Yes this is a good approach for such a small dataset. Just because Cassandra can partition large datasets across multiple nodes does not mean that you need to use that ability for every table. By using a constant for the partition key, you are telling Cassandra that you want the data to be stored on one node where you can access it quickly and in sorted order. Relational databases act on data in a single node all the time, so this is really not such an unusual thing to do.
For safety you will probably want to use a replication factor higher than one so that there are at least two copies of the single partition. In that way you will not lose access to the data if the one node where it is stored went down.
This approach could cause problems if you expect to have a lot of clients (i.e. thousands of clients) frequently reading and writing to this table, since it could become a hot spot. With only 1000 records you can probably keep all the rows cached in memory by setting the table to cache all keys and rows.
You probably won't find a lot of examples where this is done because people move to Cassandra for the support of large datasets where they want the scalability that comes from using multiple partitions. So examples are geared towards that.

Is this viable solution and are there any problems with it which we do not see? I did not see any example on Cassandra data modelling with hardcoded primary key probably for the reason so we are doubting this solution.
I briefly addressed this type of modeling solution earlier this year in my article: We Shall Have Order! This is what is known as a "dummy key," where each row has the same partition key. This is a shortcut that allows you to easily order all of your rows (on an unbound SELECT *) by clustering column(s).
Problems with this solution:
Cassandra allows a maximum of 2 billion column values per partition key. When using a dummy partition key, you will approach this limit with each value that you add.
Your data will all be stored in the same partition, which will create a "hot spot" (large groupings of data) in your cluster. This means that your data model will immediately void one of Cassandra's main benefits...data distribution. This will also complicate load balancing (the same nodes and ranges will keep serving all of your requests).
I can see that your model is designed around a SELECT * query. Cassandra works best when you can give it specific keys to query by. Unbound SELECT * queries (queries without WHERE clauses) are not a good idea to be doing with Cassandra, as they can lead to timeouts (as your data grows).
From reading through your question, I know that you're going to say that you're only using it for 1000 rows. That your dataset won't ever grow much beyond those 1000 rows, so you won't hit any of the roadblocks that I have mentioned.
So then I have to wonder, why are you using Cassandra? As a Cassandra MVP, that's a question I don't ask often. But you don't have an especially large data set (which is what Cassandra is designed to work with). Relying on that fact as a reason to use a product incorrectly is not really the best solution.
Honestly, I am going to recommend that you save yourself some complexity, and use a RDBMS instead. That will fit your use case significantly better than Cassandra will. Then you can update and order by whatever fields you wish.

Related

How can you query all the data with an empty set in cassandra db?

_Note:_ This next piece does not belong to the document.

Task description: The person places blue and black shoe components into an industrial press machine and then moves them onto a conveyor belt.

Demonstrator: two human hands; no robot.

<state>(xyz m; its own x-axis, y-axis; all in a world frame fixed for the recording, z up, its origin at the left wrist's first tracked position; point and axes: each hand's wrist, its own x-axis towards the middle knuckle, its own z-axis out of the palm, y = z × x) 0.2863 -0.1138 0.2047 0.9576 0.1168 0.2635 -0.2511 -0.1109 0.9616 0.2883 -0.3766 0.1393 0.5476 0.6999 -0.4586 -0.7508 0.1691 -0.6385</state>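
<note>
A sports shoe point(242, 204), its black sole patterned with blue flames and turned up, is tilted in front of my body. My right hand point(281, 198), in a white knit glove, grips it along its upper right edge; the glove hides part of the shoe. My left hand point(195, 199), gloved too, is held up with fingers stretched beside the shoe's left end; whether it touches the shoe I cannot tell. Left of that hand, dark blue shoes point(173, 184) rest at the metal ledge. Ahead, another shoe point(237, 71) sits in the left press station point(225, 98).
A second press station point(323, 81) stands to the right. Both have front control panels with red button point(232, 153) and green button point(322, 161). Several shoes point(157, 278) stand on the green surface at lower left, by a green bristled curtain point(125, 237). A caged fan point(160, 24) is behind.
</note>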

As the title says, I'm trying to query all the data I got with no value stored in it. I've been searching for a while, and the only operation allowed that I've found is CONTAINS, which doesn't fit my need.
consider the following table:
CREATE TABLE environment(
id uuid,
name varchar,
message text,
public Boolean,
participants set<varchar>,
PRIMARY KEY (id)
)
How can I get all entries in the table with an empty set? E.g. participants = {} or null?
Unfortunately, you really can't. Cassandra makes queries like this difficult by design, because there's no way it can be done without doing a full table scan (scanning each and every node). This is why a big part of Cassandra data modeling is understanding all the ways that table will be queried, and building it to support those queries.
The other issue that you'll have to deal with, is that (generally speaking) Cassandra does not allow filtering by nulls. Again, it's a design choice...it's much easier to query for data that exists, rather than data that does not exist. Although, when writing with lightweight transactions, there are ways around this one (using the IF clause).
If you knew all of the ids ahead of time, you could write something to iterate through them, SELECT and check for null on the app-side. Although that approach will be slow (but it won't stress the cluster). Probably the better approach, is to use a distributed OLAP layer like Apache Spark. It still wouldn't be fast, but this is probably the best way to handle a situation like this.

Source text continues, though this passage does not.